Even years later, Italian soccer is still working to recover from the reputational damage.
From his point of view, the lesson is simple: integrity failures don’t just produce short-term scandals that fade away with time. Depending on the scope of the failure, they can undermine the economic and cultural foundations of an entire sport.
Once suspicion becomes widespread among fans and stakeholders, it’s hard to contain, which makes rebuilding credibility that much more difficult.
The Future is Training, Not Just Enforcement
In the long term, Arias Grillo believes that one part of the solution lies in training a new generation of professionals to recognize and manage integrity risk.
He’s the co-founder and managing director of the O REI Sports Law Institute, where governance, ethics, and leadership form the core of the curriculum.

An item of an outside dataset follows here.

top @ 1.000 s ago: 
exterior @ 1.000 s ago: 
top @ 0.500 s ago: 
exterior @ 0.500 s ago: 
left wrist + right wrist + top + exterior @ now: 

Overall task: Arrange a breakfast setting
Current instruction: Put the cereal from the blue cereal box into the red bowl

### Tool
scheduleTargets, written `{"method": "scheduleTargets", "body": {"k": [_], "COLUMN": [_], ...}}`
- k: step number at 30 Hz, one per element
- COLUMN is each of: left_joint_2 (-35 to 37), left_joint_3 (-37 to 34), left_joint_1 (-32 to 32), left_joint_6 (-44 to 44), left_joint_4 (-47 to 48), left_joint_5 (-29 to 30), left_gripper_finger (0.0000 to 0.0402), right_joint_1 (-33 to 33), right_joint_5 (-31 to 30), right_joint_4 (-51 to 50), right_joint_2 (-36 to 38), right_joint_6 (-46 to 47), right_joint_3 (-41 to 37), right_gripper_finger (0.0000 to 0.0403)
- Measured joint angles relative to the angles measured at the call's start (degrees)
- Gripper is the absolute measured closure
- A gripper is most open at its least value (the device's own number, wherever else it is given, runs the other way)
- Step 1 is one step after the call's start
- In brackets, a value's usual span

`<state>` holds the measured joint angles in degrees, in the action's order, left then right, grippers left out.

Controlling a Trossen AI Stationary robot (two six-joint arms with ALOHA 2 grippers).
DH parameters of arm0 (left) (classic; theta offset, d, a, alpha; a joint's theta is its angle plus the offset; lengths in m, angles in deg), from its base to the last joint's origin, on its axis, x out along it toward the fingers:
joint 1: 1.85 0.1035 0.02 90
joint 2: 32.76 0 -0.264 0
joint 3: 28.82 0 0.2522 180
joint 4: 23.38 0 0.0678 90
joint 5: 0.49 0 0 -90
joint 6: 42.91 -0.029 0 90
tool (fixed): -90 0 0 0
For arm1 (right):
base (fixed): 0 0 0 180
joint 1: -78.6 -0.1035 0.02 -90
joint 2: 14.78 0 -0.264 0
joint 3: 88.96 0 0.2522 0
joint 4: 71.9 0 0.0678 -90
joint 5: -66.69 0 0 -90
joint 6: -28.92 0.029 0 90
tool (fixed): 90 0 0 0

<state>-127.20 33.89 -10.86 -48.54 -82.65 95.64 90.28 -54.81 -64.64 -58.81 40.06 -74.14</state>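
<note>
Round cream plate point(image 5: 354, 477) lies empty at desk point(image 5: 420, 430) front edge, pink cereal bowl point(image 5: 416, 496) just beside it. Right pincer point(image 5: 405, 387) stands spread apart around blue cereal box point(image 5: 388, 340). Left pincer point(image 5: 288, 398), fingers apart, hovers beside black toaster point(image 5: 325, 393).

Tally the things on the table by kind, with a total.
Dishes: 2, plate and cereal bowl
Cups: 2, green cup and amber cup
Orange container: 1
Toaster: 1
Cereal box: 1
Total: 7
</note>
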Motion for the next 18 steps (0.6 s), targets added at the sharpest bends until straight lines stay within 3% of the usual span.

He explained that while legal doctrine is an important part of the institute’s curriculum, students are also trained to understand the ethical reasoning behind sports regulations and to recognize governance risks before they become scandals.
The program also emphasizes practical learning. Instead of traditional lectures, students analyze real cases, debate ethical dilemmas, and simulate investigative scenarios.
“We distance ourselves from the typical PowerPoint presentation,” he said. The goal is to prepare lawyers and administrators who have the skills to protect sports competitions in the real world.
And that mission is part of the same principle he repeated throughout our conversation. Integrity, he argues, is not an administrative function added after problems arise. It is the operating logic of sport itself.
“Integrity is not a department,” he said. “It is a governance function of sport and of competition itself.”